Saturday, July 30, 2011

The Melting Pot vs. the Salad Bowl


One of my oddball hobbies is playing guitar in a 50’s & 60’s band on the weekends. We have a “take no breaks rule” in the band so we will often play for 4 hours straight. I’ve had to memorize all my guitar parts over the years for about a hundred songs to accommodate this policy.
Once you commit a block of music to memory it allows you to get better at the details and tonal qualities of the songs. It also allows you to play the easy stuff mindlessly, and concentrate on the audience you are playing for.
One of the reasons I play in a band is to be able to go to a party, but not have to actually dance. My dancing is off beat, herky-jerky and uncomfortable, and those are just the compliments I’ve received. That being said - I am always amazed at great dancers and an event we recently played for was a private party for a group of professionals and their office staff’s in the South Bay Area, with a lot of great dancers.
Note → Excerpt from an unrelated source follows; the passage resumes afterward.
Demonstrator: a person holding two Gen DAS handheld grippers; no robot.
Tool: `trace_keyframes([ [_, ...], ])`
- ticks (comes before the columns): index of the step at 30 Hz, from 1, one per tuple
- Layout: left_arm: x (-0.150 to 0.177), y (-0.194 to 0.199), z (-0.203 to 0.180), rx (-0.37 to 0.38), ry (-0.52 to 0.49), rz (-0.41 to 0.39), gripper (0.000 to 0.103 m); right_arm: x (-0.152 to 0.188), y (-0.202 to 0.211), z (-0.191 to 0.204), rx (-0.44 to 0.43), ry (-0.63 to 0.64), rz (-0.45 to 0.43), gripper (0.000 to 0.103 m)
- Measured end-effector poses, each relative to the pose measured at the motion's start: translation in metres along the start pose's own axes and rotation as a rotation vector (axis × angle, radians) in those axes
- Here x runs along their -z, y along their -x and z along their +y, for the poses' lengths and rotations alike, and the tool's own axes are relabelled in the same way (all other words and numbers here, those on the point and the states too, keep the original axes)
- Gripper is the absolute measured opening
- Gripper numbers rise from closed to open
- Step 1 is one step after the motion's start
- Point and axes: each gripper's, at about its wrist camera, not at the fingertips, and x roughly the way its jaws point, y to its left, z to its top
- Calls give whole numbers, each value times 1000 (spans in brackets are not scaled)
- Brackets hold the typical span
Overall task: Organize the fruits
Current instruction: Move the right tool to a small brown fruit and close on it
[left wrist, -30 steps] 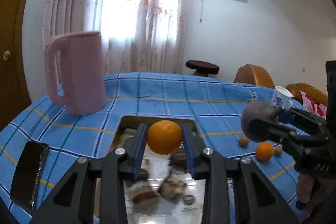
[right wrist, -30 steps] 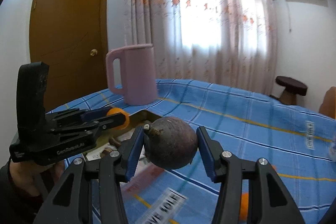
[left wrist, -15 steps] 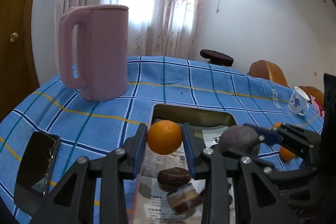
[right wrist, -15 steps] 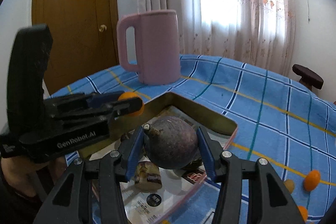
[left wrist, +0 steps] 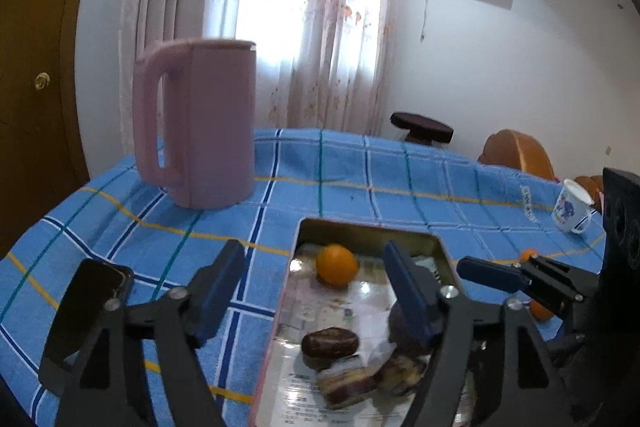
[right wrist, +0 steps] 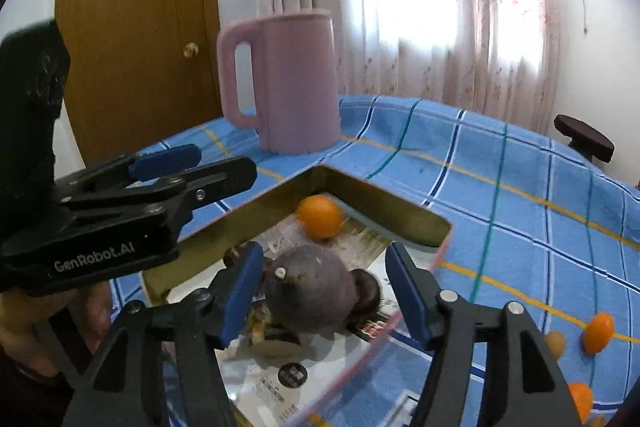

The audience for this particular event was what I would characterize as a great example of the classic American melting pot. This was a night where I found myself playing to Chinese, Filipino, Japanese, Vietnamese, Mexican, Russian and Indian immigrants, and native born Americans black, white and brown all mixing on the dance floor and singing classic 50’s and 60’s rock and roll songs.
What amazed me is that so many people knew the words to these songs as you figure 50’s music is 50-60 years old, and the 60’s tunes are only slightly younger. Yet these folks knew so many of these “moldy oldies” and had somehow learned these classic rockers. Must be the oldies radio stations doing the advance work for us.
The other concept that hit me is that everyone was engaged in a classically American activity, i.e. attending a party with a live rock & roll dance band. Yet none of the normal ethnic or racial separation that occurs in many foreign societies was present that night. My take away was that the American Melting pot concept works. Not to say that these folks have abandoned their individual cultures. Instead they have decided to embrace the American language and culture while living in the US, whether in music or sports or arts and literature.
My software pals from Asia and India often tell me how their kids are so American now that they resist learning the native language of their parents and don’t want to spend a lot of time going to the old country. They just want to be assimilated into American society. The kids have in turn educated the parents that they too need to release the mores of their old country and more fully embrace the American system. It seems that American culture tends to be the universal solvent, dissolving and absorbing bits and pieces of hundreds of other cultures into an ever changing new standard.
Contrast this to the cultural apartheid advanced by the cultural elites under the banner of Diversity and Multiculturalism. Every culture is supposed to be “separate but equal”. Foreign languages are to be embraced over American English. Every group is supposed to organize their community to loudly rally for greater prominence among a sea of other cultural islands, each vying for ascendance over the other. The metaphor of a salad bowl, where tomatoes and lettuce and cucumbers are thrown together, but never mix is the ideal of the diversity crowd.
The facts are of course, are that in America, people do mix. People from all races and cultures intermarry, often for the first time as they would not be allowed to - in the old country. They each carry pieces of their cultural identities to a new American mix, to create a hybrid that is both vigorous and vibrant. The salad bowl is the wrong ideal, as even the best salad will rot and wilt in just a days’ time.
Yet our Universities and many liberals still promote the vision that a distinct, stubbornly unassimilated tribal identity is what gives America its strength. Even dopey Al Gore bungled our most famous Latin phrase in a speech in 1998. He claimed “E Pluribus Unum” meant “out of one – to many” while we know it is the polar opposite “out of many – to one”.
The America I know and love is one where everyone is welcomed and assimilated into our society. Immigrants who obtain green cards or pursue the path to citizenship are warmly embraced and set free to pursue their careers and businesses. On the dance floor that night was a small slice of America where people had come together from all over the world to build their professional practices. They had risked their savings, built businesses, and employed many others. From behind my guitar I saw the America where dozens of formerly distinct and sometimes warring cultures can forget all that, and just gather together to dance and sing Beach Boys, Everly Brothers and Beatles songs, and celebrate by kicking back and rocking out a bit.